Give back the material that follows, identical in every line.
/---
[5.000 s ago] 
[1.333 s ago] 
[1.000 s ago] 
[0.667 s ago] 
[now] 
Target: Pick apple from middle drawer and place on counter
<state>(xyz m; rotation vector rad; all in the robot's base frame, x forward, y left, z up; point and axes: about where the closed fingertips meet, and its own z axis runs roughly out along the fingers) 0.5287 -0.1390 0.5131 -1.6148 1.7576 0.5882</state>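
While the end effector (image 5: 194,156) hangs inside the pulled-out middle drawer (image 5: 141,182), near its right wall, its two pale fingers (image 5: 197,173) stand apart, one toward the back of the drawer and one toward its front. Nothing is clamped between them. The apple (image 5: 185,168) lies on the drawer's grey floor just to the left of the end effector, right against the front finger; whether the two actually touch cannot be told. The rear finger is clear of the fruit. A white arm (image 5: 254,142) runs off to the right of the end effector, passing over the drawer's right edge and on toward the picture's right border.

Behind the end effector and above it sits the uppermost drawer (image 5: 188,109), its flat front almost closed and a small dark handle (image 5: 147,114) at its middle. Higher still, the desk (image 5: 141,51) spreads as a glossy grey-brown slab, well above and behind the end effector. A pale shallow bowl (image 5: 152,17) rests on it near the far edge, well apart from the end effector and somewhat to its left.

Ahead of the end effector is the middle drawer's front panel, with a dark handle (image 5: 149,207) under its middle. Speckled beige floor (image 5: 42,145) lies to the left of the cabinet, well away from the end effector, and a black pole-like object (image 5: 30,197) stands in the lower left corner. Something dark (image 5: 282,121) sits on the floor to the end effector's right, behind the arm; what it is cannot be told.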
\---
**Exercise output:**
[5.000 s ago] 
[1.333 s ago] 
[1.000 s ago] 
[0.667 s ago] 
[now] 
Target: Pick apple from middle drawer and place on counter
<state>(xyz m; rotation vector rad; all in the robot's base frame, x forward, y left, z up; point and axes: about where the closed fingertips meet, and its own z axis runs roughly out along the fingers) 0.5287 -0.1390 0.5131 -1.6148 1.7576 0.5882</state>
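While the end effector (image 5: 194,156) hangs inside the pulled-out middle drawer (image 5: 141,182), near its right wall, its two pale fingers (image 5: 197,173) stand apart, one toward the back of the drawer and one toward its front. Nothing is clamped between them. The apple (image 5: 185,168) lies on the drawer's grey floor just to the left of the end effector, right against the front finger; whether the two actually touch cannot be told. The rear finger is clear of the fruit. A white arm (image 5: 254,142) runs off to the right of the end effector, passing over the drawer's right edge and on toward the picture's right border.

Behind the end effector and above it sits the uppermost drawer (image 5: 188,109), its flat front almost closed and a small dark handle (image 5: 147,114) at its middle. Higher still, the desk (image 5: 141,51) spreads as a glossy grey-brown slab, well above and behind the end effector. A pale shallow bowl (image 5: 152,17) rests on it near the far edge, well apart from the end effector and somewhat to its left.

Ahead of the end effector is the middle drawer's front panel, with a dark handle (image 5: 149,207) under its middle. Speckled beige floor (image 5: 42,145) lies to the left of the cabinet, well away from the end effector, and a black pole-like object (image 5: 30,197) stands in the lower left corner. Something dark (image 5: 282,121) sits on the floor to the end effector's right, behind the arm; what it is cannot be told.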

With the answer given, the exercise is complete.